§ BRIEF
Tally the lines in the data below in which the word "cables" occurs, then give only the total.

○ ○ ○ ○ ○ ○ ○

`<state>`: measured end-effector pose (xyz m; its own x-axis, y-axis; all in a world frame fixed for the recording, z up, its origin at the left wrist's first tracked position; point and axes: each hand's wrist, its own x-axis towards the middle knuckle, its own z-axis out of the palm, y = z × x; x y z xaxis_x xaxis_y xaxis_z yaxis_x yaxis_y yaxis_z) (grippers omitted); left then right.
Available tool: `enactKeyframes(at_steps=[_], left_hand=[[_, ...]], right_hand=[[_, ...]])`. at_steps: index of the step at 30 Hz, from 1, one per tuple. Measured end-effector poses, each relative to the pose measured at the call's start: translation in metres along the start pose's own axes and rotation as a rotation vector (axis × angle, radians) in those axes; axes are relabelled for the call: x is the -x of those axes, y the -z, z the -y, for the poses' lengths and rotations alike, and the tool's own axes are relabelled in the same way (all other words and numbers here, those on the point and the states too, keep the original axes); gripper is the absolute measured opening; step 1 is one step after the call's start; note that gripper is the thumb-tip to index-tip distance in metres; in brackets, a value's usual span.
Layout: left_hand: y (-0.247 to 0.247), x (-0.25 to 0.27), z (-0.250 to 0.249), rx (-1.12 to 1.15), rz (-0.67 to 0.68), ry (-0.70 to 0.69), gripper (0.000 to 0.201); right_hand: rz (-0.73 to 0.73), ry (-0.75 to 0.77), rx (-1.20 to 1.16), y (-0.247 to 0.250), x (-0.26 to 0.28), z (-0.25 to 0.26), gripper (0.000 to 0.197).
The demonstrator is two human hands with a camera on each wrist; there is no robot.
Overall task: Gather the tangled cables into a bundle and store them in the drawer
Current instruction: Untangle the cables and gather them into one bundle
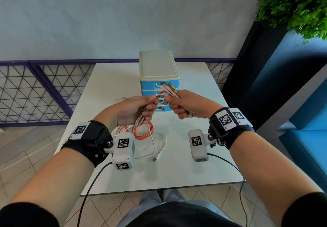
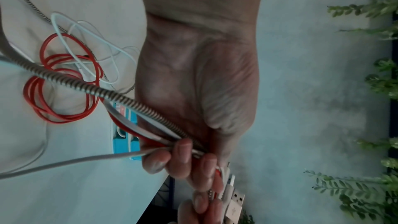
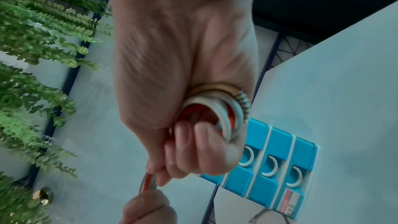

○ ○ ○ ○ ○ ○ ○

§ TASK OUTPUT
2